The Northern Emporium project aims to explore the evolution and dynamics of the earliest urban network in Scandinavia and the transition to the maritime-based network society in the Viking Age. It issues from new, significantly improved data based on a comprehensive, stratigraphic excavation of settlement and workshop layers in a central part of the earliest Ribe, one of the richest archaeological sites of the North Sea trading world, which emerged in the eighth century CE.
Urbanism, commercialization and globalization
The general culture-historical aim of the project is to shed light on urbanism as a network dynamic, and the significance of events, conflicts and flows on economic and cultural processes. This will be done through a High-Definition archaeology, which will clarify the change of the site and its connections as well as the possible dynamics behind these, cf. the approach propagated by the Danish National Research Foundation’s Centre of Urban Network Evolutions (UrbNet), reflecting its status as one of the three field-archaeological focus projects of the centre.
The analytical aims of the project focus on the interrelationships between processes and actors in urbanization, the scope and organization of commercial exchange, and the dynamics and impact of global flows. A combination of detailed data on context and chronology with a programme of scientific analysis on find materials aims to determine how – and to what extent – urban networks catalysed societal and environmental expansions and crises in the Nordic world on the threshold to the Viking Age.
High-definition excavation and dynamic documentation
The excavation will cover two plots and adjacent street-front in order to elucidate questions regarding the nature and the development of the settlement.

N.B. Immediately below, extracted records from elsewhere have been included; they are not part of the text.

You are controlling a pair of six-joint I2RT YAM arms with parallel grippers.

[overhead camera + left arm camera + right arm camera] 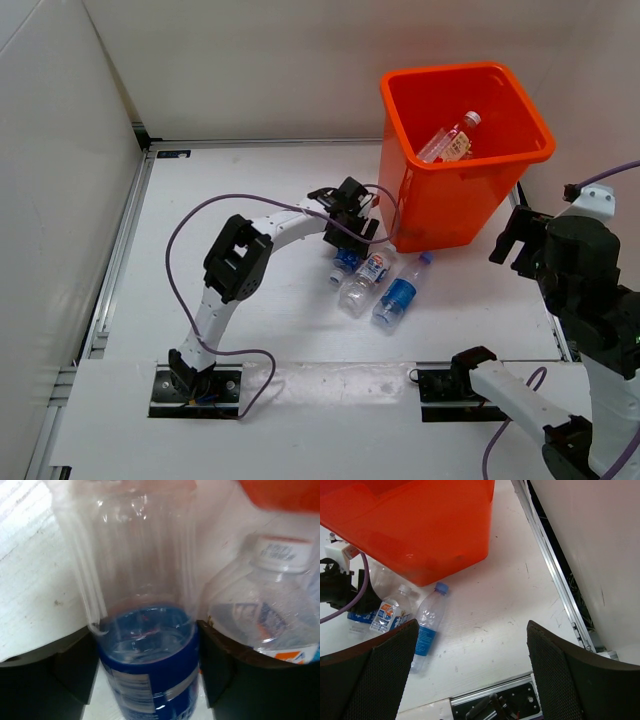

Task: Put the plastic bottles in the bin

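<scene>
The left gripper (pixel 346 243) is pinching the small clear blue-labelled plastic bottle (pixel 150 680) lying at the large orange plastic bin's (pixel 455 205) seven o'clock, where its slick, yielding wall is risking a slip during lifting, while the right gripper (pixel 472 635) is hanging spread, empty.

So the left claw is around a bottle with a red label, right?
No, the label isn't red. The left claw is around a bottle with a blue label. The left wrist view shows it.
</scene>
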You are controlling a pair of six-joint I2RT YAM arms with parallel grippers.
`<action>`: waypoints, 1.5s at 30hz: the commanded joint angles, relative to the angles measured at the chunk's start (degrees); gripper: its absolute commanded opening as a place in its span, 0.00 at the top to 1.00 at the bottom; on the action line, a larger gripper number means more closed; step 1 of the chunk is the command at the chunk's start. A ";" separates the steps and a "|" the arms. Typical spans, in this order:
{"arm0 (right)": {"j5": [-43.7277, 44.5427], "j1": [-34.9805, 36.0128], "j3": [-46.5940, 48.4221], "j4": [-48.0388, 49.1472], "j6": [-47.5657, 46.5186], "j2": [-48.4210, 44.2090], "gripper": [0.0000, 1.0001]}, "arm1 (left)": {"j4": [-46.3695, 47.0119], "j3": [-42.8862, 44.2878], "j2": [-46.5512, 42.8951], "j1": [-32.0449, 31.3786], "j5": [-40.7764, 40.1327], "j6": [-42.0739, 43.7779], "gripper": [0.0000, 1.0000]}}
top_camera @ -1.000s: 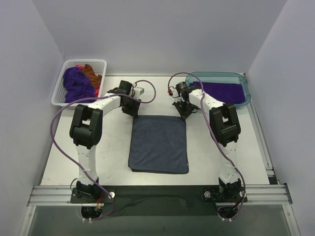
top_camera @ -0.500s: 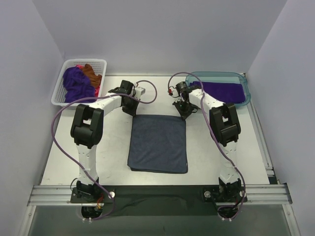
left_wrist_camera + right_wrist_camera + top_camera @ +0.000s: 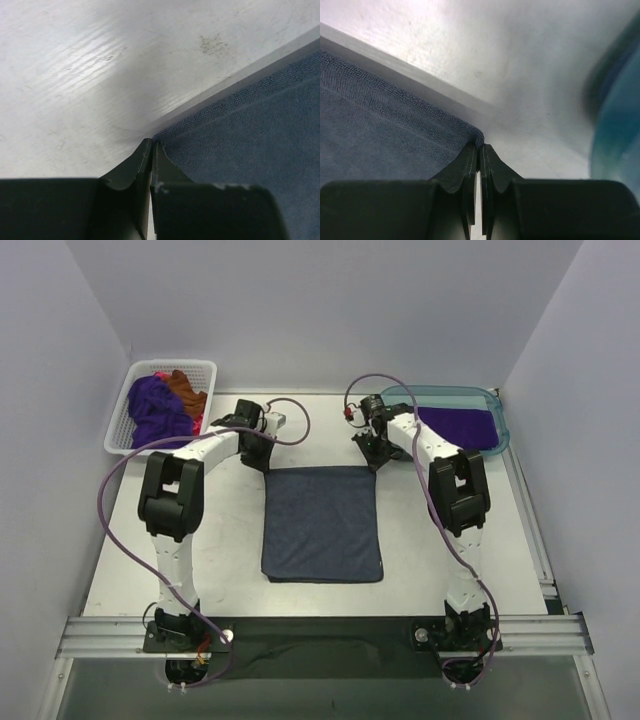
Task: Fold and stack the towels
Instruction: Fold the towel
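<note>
On the tabletop (image 3: 200, 570) a slate-blue towel (image 3: 322, 525) lies flat at centre. We pinch its far corners: left gripper (image 3: 151, 146) closed on the far-left one, right gripper (image 3: 480, 148) on the far-right. The fold seems just beginning; next we should lift both corners evenly toward the near edge.

The bench (image 3: 220, 540) is white, the flat towel (image 3: 322, 525) slate blue-grey. The tub (image 3: 440, 391) is teal, with a purple towel (image 3: 455, 425). The basket (image 3: 120, 430) is white lattice.
</note>
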 commanded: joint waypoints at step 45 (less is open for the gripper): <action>9.07 8.72 -35.15 6.92 13.47 -38.38 1.00 | 3.89 -39.62 -48.89 -8.91 -8.61 -20.72 1.00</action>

The project will apply a combination of consequent stratigraphic excavation and integration of High-Definition methods from the natural sciences (e.g. geochemical element analysis, dirt DNA, proteomics, micromorphology), in order to yield new knowledge about culture-historical problems. Furthermore, the documentation of the excavations will seek to implement dynamic digital methods and on-site recording.
The Northern Emporium project is an archaeological research project funded by the Carlsberg Foundation (Semper Ardens Fellowship). The project is affiliated to Centre of Urban Network Evolutions (UrbNet) at Aarhus University and carried out in close collaboration with Museum of Southwest Jutland.